EXERCISE OBJECTIVE> Quote all of the data exactly as given. Skip every picture it contains.

———

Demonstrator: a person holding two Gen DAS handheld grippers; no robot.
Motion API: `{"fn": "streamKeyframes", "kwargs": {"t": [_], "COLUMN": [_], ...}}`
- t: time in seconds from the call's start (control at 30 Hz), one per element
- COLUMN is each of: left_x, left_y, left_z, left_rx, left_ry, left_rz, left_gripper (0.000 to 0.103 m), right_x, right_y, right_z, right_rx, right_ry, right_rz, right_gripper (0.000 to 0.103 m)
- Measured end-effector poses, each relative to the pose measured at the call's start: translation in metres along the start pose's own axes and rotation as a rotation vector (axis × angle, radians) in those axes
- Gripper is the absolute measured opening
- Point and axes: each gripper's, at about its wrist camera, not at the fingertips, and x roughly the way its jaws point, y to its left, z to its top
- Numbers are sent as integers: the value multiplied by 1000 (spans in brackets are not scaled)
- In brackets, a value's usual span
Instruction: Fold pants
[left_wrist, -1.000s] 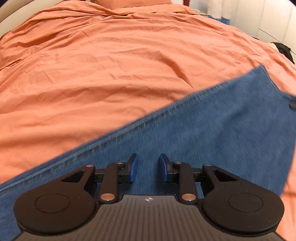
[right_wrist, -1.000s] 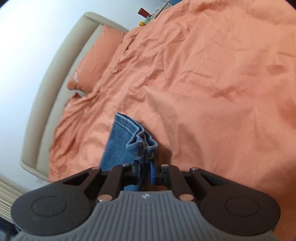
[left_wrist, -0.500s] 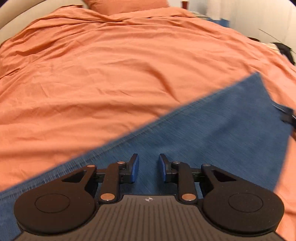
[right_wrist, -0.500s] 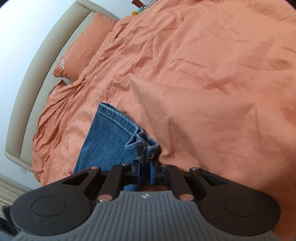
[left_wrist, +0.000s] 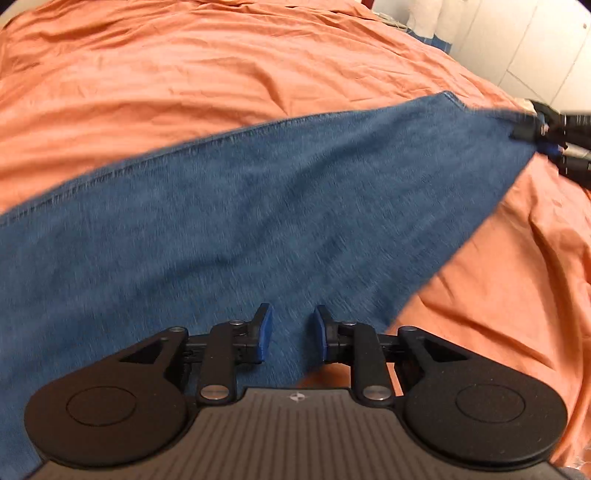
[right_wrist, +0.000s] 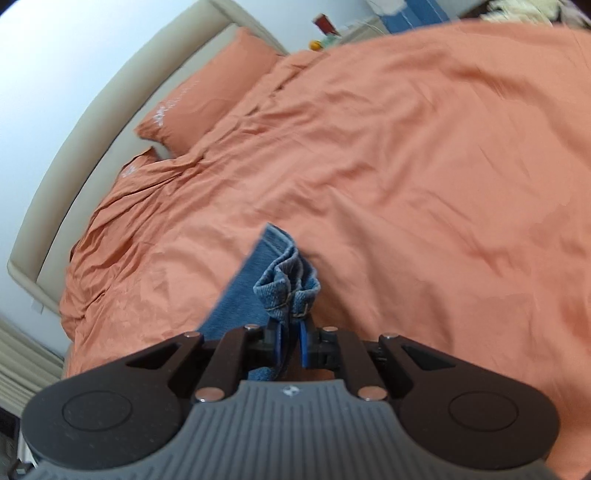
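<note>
Open orange duvet (right_wrist: 424, 184) all round, pillow (right_wrist: 210, 107) and headboard (right_wrist: 110, 122) far off

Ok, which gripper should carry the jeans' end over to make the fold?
Right, probably. The right gripper is already shut on the bunched end of the jeans. The left gripper holds nothing: its jaws are closing, apart, above flat denim, so it could only pin the fabric.
</note>
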Motion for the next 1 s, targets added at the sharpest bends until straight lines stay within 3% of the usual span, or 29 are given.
{"fn": "streamKeyframes", "kwargs": {"t": [0.13,0.23,0.5,0.67,0.77,0.9,1.0], "left_x": [-15,-41,-130,-170,-180,-186,-183], "left_y": [1,11,90,152,184,216,230], "left_z": [-13,-20,-41,-63,-80,-106,-117], "left_rx": [-8,-38,-171,-314,-409,-506,-534], "left_ry": [-4,-51,-224,-280,-301,-308,-300], "left_rz": [-32,-49,64,164,165,141,133], "left_gripper": [27,27,27,33,37,38,38], "right_x": [-19,-33,-41,-20,3,40,66], "right_y": [51,97,240,317,350,363,351], "right_z": [7,5,-47,-115,-174,-264,-319], "right_rx": [-103,-195,-449,-537,-608,-726,-812], "right_ry": [-38,-69,-67,13,96,261,388], "right_rz": [30,68,178,229,231,190,89], "right_gripper": [4,4,4,4,4,4,6]}}
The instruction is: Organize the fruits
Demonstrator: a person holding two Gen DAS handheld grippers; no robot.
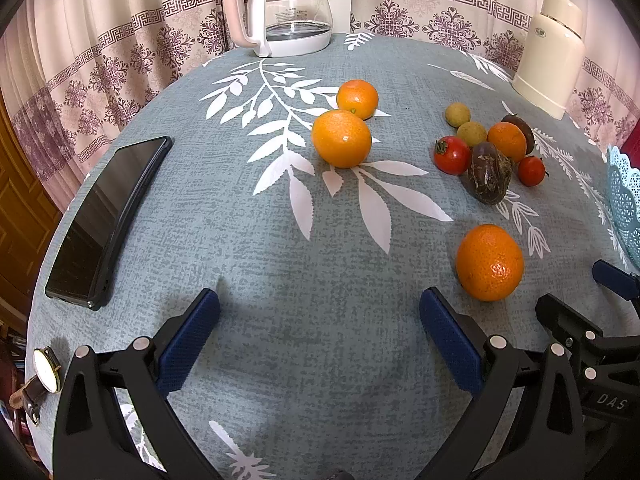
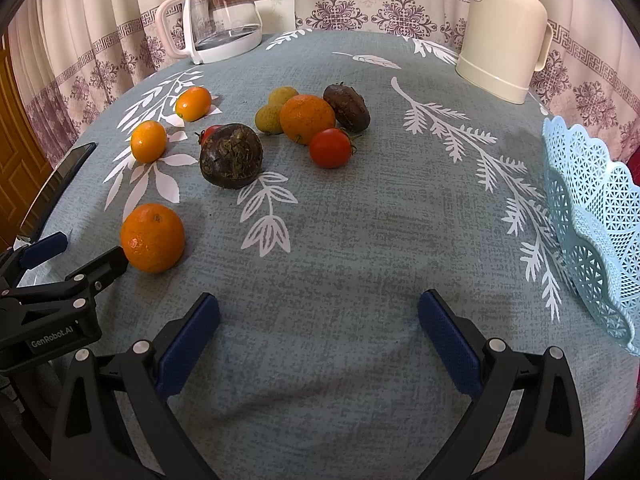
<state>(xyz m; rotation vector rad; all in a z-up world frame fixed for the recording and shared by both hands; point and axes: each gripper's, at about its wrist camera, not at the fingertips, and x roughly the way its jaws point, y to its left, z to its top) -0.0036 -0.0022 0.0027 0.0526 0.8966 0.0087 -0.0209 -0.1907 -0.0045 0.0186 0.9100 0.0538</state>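
Note:
Several oranges lie on the blue-grey leaf-print tablecloth: a near orange, two small ones farther back, seen again as. A cluster holds another orange, red tomatoes, dark brown fruits and yellow-green fruits. A light blue lattice basket stands at the right edge. My left gripper is open over bare cloth, left of the near orange. My right gripper is open over bare cloth, holding nothing.
A black phone lies at the left, a wristwatch near the table's left edge. A glass kettle and a cream flask stand at the back before patterned curtains.

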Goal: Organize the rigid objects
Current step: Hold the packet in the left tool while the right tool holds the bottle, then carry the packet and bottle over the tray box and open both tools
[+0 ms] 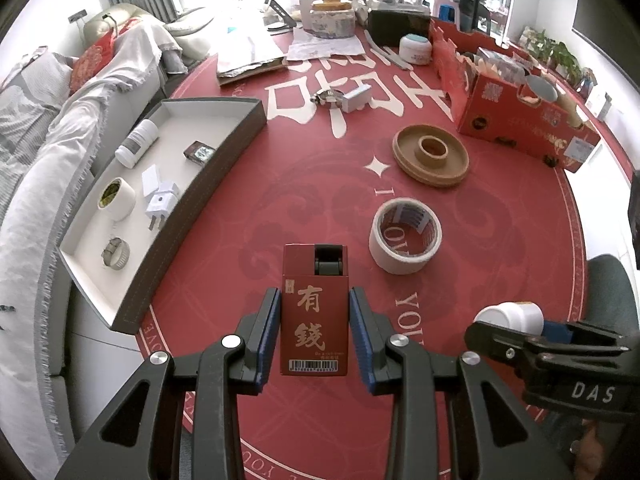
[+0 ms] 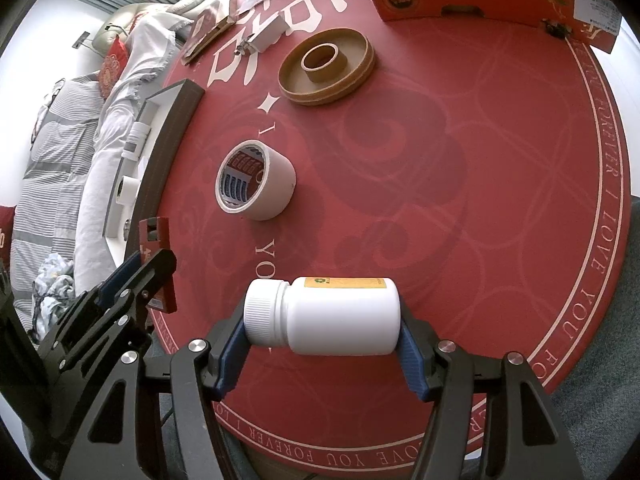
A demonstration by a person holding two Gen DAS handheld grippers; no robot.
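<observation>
Round red table, left hand-held gripper pinching red box, right hand-held gripper clamping white bottle endwise.

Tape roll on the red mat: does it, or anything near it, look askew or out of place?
The tape roll lies tilted, not flat, outside the tray. Beside it the wooden spool sits flat and looks normal. Nothing is spilled or visibly damaged.

Two white bottles, two tape rolls, one red box, one wooden ring dish, one tray, one hose clamp.
</observation>
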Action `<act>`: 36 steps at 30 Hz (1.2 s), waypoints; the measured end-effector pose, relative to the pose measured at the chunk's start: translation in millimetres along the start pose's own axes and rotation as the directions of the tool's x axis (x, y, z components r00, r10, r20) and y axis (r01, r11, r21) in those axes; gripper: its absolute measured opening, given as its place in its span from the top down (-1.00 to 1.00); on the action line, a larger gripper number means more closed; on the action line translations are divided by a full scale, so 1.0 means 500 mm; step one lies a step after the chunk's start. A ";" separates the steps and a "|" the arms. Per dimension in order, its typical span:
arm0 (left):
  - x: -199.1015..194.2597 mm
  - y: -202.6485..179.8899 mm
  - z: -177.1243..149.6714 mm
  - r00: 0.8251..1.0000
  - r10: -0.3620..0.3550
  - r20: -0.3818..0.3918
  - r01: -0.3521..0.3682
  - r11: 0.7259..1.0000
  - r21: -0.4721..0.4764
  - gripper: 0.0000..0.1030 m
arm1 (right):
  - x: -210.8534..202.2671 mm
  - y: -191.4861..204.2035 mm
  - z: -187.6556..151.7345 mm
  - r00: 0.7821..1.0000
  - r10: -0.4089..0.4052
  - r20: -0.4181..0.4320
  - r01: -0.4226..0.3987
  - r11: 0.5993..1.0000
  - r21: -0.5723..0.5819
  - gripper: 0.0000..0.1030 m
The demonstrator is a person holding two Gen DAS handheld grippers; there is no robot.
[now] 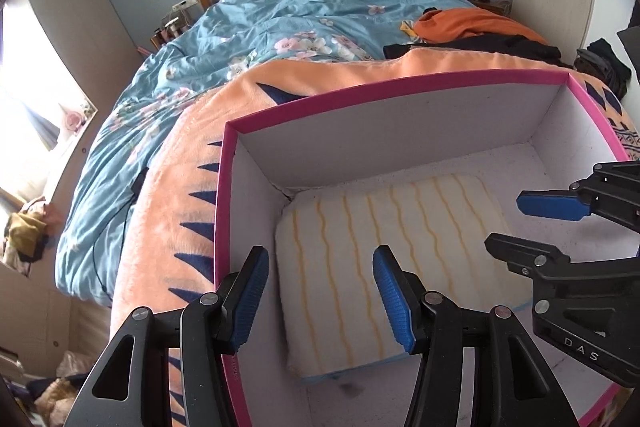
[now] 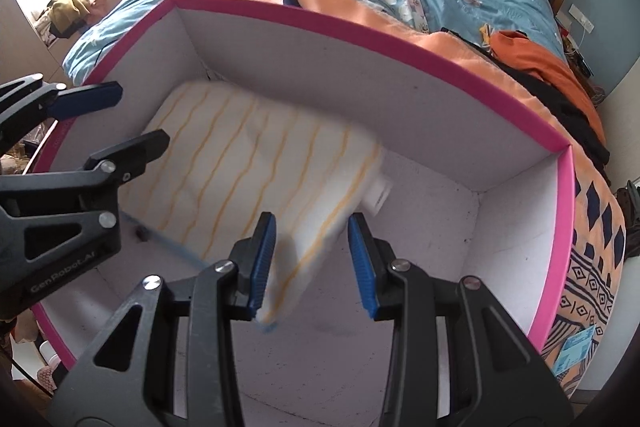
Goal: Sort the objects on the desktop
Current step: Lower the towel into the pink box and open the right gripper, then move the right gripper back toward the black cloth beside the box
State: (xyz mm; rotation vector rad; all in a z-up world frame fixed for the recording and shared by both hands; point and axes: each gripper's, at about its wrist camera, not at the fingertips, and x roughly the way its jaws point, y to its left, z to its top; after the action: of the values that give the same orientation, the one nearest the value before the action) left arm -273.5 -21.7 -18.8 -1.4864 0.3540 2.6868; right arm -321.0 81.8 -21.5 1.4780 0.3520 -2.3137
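A: Where is the cloth right now?

B: The folded white cloth with wavy yellow stripes (image 1: 400,267) lies on the floor of the pink-rimmed box (image 1: 392,89); it sits straight ahead of the left claw (image 1: 320,297), below and between its blue pads, toward the box's left inner wall.

A: And is the left claw gripping it?

B: No; its jaws are spread wide and nothing is between them; the cloth is beneath, not touched as far as I can see.

A: The right claw?

B: The right claw (image 2: 312,265) also stands spread, inside the box; in its own view a corner of the cloth (image 2: 256,167) rises up between the two pads, close against the left pad, clear of the right one; that corner is blurred, so I cannot tell if the pad actually touches it; a small white tag (image 2: 378,195) sticks out from the cloth's edge just ahead of the right pad.

A: How do the claws stand to each other?

B: The right one reaches in from the right of the left claw, near but apart; the box rests on an orange patterned blanket (image 1: 192,163) on the bed, with a blue floral quilt (image 1: 280,11) beyond.
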 end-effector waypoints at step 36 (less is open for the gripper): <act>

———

WRITTEN ANSWER>
Demonstrator: a person holding two Gen DAS handheld grippers; no robot.
Motion API: `{"fn": "streamKeyframes", "kwargs": {"t": [_], "COLUMN": [_], ...}}`
- t: time in seconds from the call's start (control at 30 Hz), one per element
- COLUMN is each of: left_x, left_y, left_z, left_rx, left_ry, left_rz, left_gripper (0.000 to 0.103 m), right_x, right_y, right_z, right_rx, right_ry, right_rz, right_gripper (0.000 to 0.103 m)
- Measured end-effector poses, each relative to the pose measured at the call's start: translation in metres along the start pose's own axes and rotation as a rotation vector (axis × angle, radians) in those axes
- Gripper is the absolute measured opening
- Point and axes: each gripper's, at about its wrist camera, not at the fingertips, and x roughly the way its jaws point, y to its left, z to its top
- Numbers are sent as integers: the value multiplied by 1000 (spans in brackets are not scaled)
- In brackets, a value's usual span
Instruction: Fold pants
[left_wrist, -1.000s] 
[right_wrist, -1.000s] 
[left_wrist, -0.500s] 
[right_wrist, -0.500s] 
[left_wrist, +0.000s] 
[right_wrist, +0.000s] 
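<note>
Open orange duvet (right_wrist: 424, 184) all round, pillow (right_wrist: 210, 107) and headboard (right_wrist: 110, 122) far off

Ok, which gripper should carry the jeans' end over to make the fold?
Right, probably. The right gripper is already shut on the bunched end of the jeans. The left gripper holds nothing: its jaws are closing, apart, above flat denim, so it could only pin the fabric.
</note>
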Motion for the next 1 s, targets added at the sharpest bends until straight lines stay within 3% of the usual span, or 29 are given.
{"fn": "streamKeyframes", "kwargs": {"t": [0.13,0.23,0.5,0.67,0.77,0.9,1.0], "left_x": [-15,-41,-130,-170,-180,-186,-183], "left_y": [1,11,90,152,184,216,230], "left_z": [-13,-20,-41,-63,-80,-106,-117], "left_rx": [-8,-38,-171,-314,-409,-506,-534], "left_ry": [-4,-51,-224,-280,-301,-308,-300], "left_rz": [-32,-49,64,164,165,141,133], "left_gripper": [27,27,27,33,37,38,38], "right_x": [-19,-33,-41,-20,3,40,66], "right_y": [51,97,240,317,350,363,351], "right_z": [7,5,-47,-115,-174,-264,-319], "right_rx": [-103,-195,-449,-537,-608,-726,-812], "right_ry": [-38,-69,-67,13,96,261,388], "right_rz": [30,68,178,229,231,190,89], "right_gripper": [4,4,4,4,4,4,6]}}
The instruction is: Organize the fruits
Demonstrator: a person holding two Gen DAS handheld grippers; no robot.
<state>(xyz m; rotation vector rad; all in a z-up world frame fixed for the recording and shared by both hands; point and axes: each gripper's, at about its wrist camera, not at the fingertips, and x roughly the way its jaws point, y to its left, z to its top) -0.0036 -0.0022 0.0027 0.0526 0.8966 0.0087 -0.0209 -0.1907 -0.0045 0.0186 0.9100 0.0538</state>
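Note:
Several oranges lie on the blue-grey leaf-print tablecloth: a near orange, two small ones farther back, seen again as. A cluster holds another orange, red tomatoes, dark brown fruits and yellow-green fruits. A light blue lattice basket stands at the right edge. My left gripper is open over bare cloth, left of the near orange. My right gripper is open over bare cloth, holding nothing.
A black phone lies at the left, a wristwatch near the table's left edge. A glass kettle and a cream flask stand at the back before patterned curtains.
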
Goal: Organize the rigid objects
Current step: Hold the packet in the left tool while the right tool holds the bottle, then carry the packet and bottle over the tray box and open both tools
[+0 ms] 
[+0 ms] 
A demonstration by a person holding two Gen DAS handheld grippers; no robot.
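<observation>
Round red table, left hand-held gripper pinching red box, right hand-held gripper clamping white bottle endwise.

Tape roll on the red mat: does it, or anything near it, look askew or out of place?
The tape roll lies tilted, not flat, outside the tray. Beside it the wooden spool sits flat and looks normal. Nothing is spilled or visibly damaged.

Two white bottles, two tape rolls, one red box, one wooden ring dish, one tray, one hose clamp.
</observation>
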Action `<act>`: 36 steps at 30 Hz (1.2 s), waypoints; the measured end-effector pose, relative to the pose measured at the chunk's start: translation in millimetres along the start pose's own axes and rotation as the directions of the tool's x axis (x, y, z components r00, r10, r20) and y axis (r01, r11, r21) in those axes; gripper: its absolute measured opening, given as its place in its span from the top down (-1.00 to 1.00); on the action line, a larger gripper number means more closed; on the action line translations are divided by a full scale, so 1.0 means 500 mm; step one lies a step after the chunk's start. A ";" separates the steps and a "|" the arms. Per dimension in order, its typical span:
arm0 (left):
  - x: -199.1015..194.2597 mm
  - y: -202.6485..179.8899 mm
  - z: -177.1243..149.6714 mm
  - r00: 0.8251..1.0000
  - r10: -0.3620..0.3550
  - r20: -0.3818..0.3918
  - r01: -0.3521..0.3682
  - r11: 0.7259..1.0000
  - r21: -0.4721..0.4764
  - gripper: 0.0000..0.1030 m
arm1 (right):
  - x: -210.8534..202.2671 mm
  - y: -191.4861..204.2035 mm
  - z: -187.6556..151.7345 mm
  - r00: 0.7821..1.0000
  - r10: -0.4089..0.4052
  - r20: -0.4181..0.4320
  - r01: -0.4226..0.3987
  - r11: 0.5993..1.0000
  - r21: -0.5723..0.5819
  - gripper: 0.0000..0.1030 m
The demonstrator is a person holding two Gen DAS handheld grippers; there is no robot.
[now] 
[now] 
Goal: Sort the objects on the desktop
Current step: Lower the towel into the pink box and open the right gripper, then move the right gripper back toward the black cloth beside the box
State: (xyz mm; rotation vector rad; all in a z-up world frame fixed for the recording and shared by both hands; point and axes: each gripper's, at about its wrist camera, not at the fingertips, and x roughly the way its jaws point, y to its left, z to its top; after the action: of the values that give the same orientation, the one nearest the value before the action) left arm -273.5 -21.7 -18.8 -1.4864 0.3540 2.6868; right arm -321.0 81.8 -21.5 1.4780 0.3520 -2.3137
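A: Where is the cloth right now?

B: The folded white cloth with wavy yellow stripes (image 1: 400,267) lies on the floor of the pink-rimmed box (image 1: 392,89); it sits straight ahead of the left claw (image 1: 320,297), below and between its blue pads, toward the box's left inner wall.

A: And is the left claw gripping it?

B: No; its jaws are spread wide and nothing is between them; the cloth is beneath, not touched as far as I can see.

A: The right claw?

B: The right claw (image 2: 312,265) also stands spread, inside the box; in its own view a corner of the cloth (image 2: 256,167) rises up between the two pads, close against the left pad, clear of the right one; that corner is blurred, so I cannot tell if the pad actually touches it; a small white tag (image 2: 378,195) sticks out from the cloth's edge just ahead of the right pad.

A: How do the claws stand to each other?

B: The right one reaches in from the right of the left claw, near but apart; the box rests on an orange patterned blanket (image 1: 192,163) on the bed, with a blue floral quilt (image 1: 280,11) beyond.
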 end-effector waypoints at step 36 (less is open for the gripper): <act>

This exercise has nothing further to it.